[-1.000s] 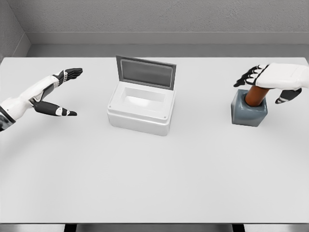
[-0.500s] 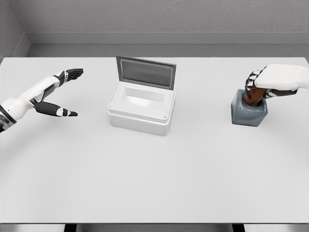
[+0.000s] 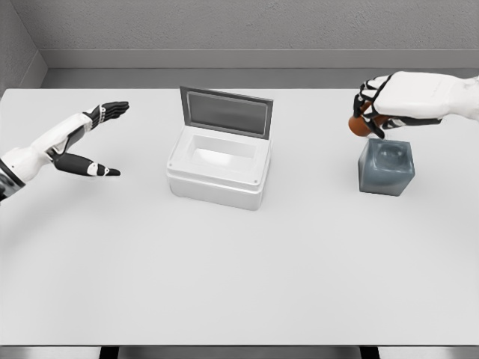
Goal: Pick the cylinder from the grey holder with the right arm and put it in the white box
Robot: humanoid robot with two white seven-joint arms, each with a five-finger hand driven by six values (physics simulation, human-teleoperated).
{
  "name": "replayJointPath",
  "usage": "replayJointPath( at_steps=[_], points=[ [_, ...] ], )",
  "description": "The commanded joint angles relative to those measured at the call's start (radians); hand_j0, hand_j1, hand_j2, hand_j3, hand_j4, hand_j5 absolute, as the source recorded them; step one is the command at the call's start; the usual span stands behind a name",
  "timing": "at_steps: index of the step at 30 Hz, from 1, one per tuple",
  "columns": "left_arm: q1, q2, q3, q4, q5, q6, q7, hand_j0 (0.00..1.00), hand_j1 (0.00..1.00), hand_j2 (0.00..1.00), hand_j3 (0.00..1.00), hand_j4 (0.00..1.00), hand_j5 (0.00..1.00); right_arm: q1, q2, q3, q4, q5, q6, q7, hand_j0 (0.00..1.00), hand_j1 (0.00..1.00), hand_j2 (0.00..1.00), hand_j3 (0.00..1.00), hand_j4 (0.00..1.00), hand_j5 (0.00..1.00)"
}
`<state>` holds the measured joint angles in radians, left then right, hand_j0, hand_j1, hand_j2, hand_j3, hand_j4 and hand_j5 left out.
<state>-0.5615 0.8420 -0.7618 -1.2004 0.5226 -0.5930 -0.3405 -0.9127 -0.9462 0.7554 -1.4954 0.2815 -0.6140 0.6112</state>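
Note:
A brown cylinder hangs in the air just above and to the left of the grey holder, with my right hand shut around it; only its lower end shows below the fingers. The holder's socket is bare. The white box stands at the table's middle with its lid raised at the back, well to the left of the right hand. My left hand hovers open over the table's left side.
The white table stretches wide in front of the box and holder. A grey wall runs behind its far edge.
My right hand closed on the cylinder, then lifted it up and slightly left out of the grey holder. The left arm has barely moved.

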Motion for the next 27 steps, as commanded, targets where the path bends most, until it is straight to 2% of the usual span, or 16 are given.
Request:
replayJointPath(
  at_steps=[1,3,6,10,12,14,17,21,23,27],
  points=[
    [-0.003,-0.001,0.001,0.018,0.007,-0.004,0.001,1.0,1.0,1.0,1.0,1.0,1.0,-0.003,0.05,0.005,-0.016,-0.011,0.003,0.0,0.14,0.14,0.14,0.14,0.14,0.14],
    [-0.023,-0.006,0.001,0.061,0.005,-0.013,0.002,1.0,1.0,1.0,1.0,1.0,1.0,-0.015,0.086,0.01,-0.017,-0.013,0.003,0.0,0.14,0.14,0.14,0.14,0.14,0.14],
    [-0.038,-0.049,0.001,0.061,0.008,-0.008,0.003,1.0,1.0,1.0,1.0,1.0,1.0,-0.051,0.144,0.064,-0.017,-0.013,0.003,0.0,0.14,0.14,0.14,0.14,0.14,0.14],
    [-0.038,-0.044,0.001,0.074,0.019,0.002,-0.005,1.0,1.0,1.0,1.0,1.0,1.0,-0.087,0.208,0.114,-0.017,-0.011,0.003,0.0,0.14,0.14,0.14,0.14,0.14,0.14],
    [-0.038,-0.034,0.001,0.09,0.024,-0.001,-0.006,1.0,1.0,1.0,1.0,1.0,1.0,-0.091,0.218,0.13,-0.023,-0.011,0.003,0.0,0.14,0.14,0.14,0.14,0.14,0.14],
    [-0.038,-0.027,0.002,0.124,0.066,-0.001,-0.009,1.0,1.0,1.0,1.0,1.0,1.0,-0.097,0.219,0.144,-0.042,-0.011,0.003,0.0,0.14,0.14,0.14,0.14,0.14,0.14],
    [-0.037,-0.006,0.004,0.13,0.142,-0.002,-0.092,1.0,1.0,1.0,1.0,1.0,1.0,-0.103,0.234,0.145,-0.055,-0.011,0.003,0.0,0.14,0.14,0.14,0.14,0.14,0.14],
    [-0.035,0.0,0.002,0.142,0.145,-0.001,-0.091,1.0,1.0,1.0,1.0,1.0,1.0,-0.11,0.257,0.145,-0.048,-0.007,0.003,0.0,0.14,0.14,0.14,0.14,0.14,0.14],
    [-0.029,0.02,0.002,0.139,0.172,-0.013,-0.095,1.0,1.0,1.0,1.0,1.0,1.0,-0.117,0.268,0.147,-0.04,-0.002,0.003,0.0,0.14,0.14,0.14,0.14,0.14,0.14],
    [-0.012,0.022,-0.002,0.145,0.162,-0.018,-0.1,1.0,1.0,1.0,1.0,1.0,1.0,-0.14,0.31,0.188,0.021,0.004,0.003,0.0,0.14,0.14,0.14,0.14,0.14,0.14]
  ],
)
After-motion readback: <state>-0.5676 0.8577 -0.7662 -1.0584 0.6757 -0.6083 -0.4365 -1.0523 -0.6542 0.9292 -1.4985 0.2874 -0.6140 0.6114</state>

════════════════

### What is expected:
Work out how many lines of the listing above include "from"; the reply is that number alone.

### Answer to the problem:
2